Maestà, chest’è ‘a PASTIERA

Uova di cioccolato al latte, fondente, bianco e alle nocciole. Colombe: tradizionali, con mandorle, granelli di zucchero e canditi; glassate o farcite nei più svariati modi . Insomma bontà per ogni palato dai più semplici ai più raffinati, affinché nessuno rimanga a “bocca asciutta” in questi giorni pasquali.

Ma a Napoli, non c’è Pasqua che si rispetti senza di lei. Di cosa stiamo parlando?

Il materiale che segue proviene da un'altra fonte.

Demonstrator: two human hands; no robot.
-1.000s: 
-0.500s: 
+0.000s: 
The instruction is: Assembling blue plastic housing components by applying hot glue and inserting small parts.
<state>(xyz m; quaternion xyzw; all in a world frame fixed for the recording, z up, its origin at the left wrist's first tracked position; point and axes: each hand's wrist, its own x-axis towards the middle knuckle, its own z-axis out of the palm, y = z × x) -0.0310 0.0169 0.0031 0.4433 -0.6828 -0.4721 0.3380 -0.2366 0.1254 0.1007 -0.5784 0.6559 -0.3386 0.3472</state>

Ce lo dice “Amelia a cammarera” che in un antica filastrocca diceva così:

Maestà, chest’è a’ Pastiera.
Piace ‘e femmene, all’uommene e ‘e criature:
Uova, ricotta, grano, e acqua ‘re ciure,
‘Mpastata insieme ‘o zucchero e ‘a farina
A può purtà ‘nnanz ‘o ’Rre: e pur’ ‘a Riggina.
Maria Teresa facette ‘a faccia brutta:
Mastecanno, riceva: “E’ ‘o Paraviso!”
E le scappava pure ‘o pizze a riso.

Niente meglio di questi versi in rima baciata possono parlare  della pastiera, regina della pasticceria partenopea e delle tavole durante le festività pasquali. Il suo sapore celestiale strappa un sorriso, persino all’austera regina asburgica Maria Teresa d’Austria, moglie del re Ferdinando II di Borbone, famoso per la sua ghiottoneria e per il suo spirito ironico, che non manca anche nella suddetta occasione, in cui afferma che per poter veder ridere la moglie nuovamente, gli toccherà aspettare un altro anno.

Le origini della pastiera si spingono però molto aldilà nel tempo. Si perdono addirittura nel mito. Secondo la leggenda, la sirena Partenope aveva scelto come dimora il Golfo di Napoli, da dove si spandeva la sua voce melodiosa e dolcissima. Per ringraziarla si celebrava un misterioso culto, durante il quale la popolazione portava alla sirena sette doni: la farina, simbolo di ricchezza; la ricotta, simbolo di abbondanza; le uova, che richiamano la fertilità; il grano cotto nel latte, a simboleggiare la fusione di regno animale e vegetale; i fiori d’arancio e poi spezie e  zucchero.
Aldilà della leggenda l’antenata della pastiera la troviamo nella tradizione culinaria greco-romana.

Per celebrare il ritorno della primavera, infatti,  le sacerdotesse di Cerere portavano in processione l’uovo, simbolo della vita nascente poi diventato “rinascita” e Resurrezione con il cristianesimo. Il grano o il farro, misto alla morbida crema di ricotta, potrebbe derivare invece dal pane di farro delle nozze romane, dette per questo “confarreatio”.

Un’altra ipotesi fa invece risalire la pastiera alle focacce rituali dell’epoca di Costantino, derivati dall’offerta di latte e miele che i catecumeni ricevevano durante il battesimo nella notte di Pasqua.
In realtà come molti  altri dolci partenopei ha origini conventuali. Probabilmente, la pastiera è nata nel convento di San Gregorio Armeno nel XVI secolo. Un’ignota  suora volle preparare un dolce in grado di associare il simbolismo cristianizzato di ingredienti come le uova, la ricotta e il grano, associandovi le spezie provenienti dall’Asia e il profumo dei fiori d’arancio del giardino conventuale.

Ma come preparare la pastiera?

Sulla ricetta ognuno dice la sua. [ cliccando qui potete trovare la nostra ] Pareri vari e discordi. C’è chi afferma che bisogna usare il grano precotto, chi il grano cotto in casa. Chi dice che il grano va frullato e chi dice di no. Chi la vuole con la crema come si poteva mangiare nell’antichissima pasticceria Starace sita in piazza Municipio, oggi non più presente.

La ricetta classica prevede la preparazione di una frolla a base di farina, uova, strutto (o burro) e zucchero semolato da sistemare sul “ruoto”, la tipica tortiera in alluminio dai bordi lisci e leggermente svasati, alta 3-5 cm. Il “ruoto” più antico, però, consentiva di preparare pastiere più grandi visto che era alto addirittura 10 cm!

Per il ripieno occorrono invece latte, zucchero, ricotta di pecora, chicchi di grano, burro, frutta candita, uova, vaniglia, vanillina, scorza d’arancia e di limone, acqua di fiori d’arancio e cannella in polvere. Infine sormontate con striscioline  di frolla e poi cuocere in forno. Spolverare con zucchero a velo  e infine … gustare. Il punto G del palato ringrazia vivamente.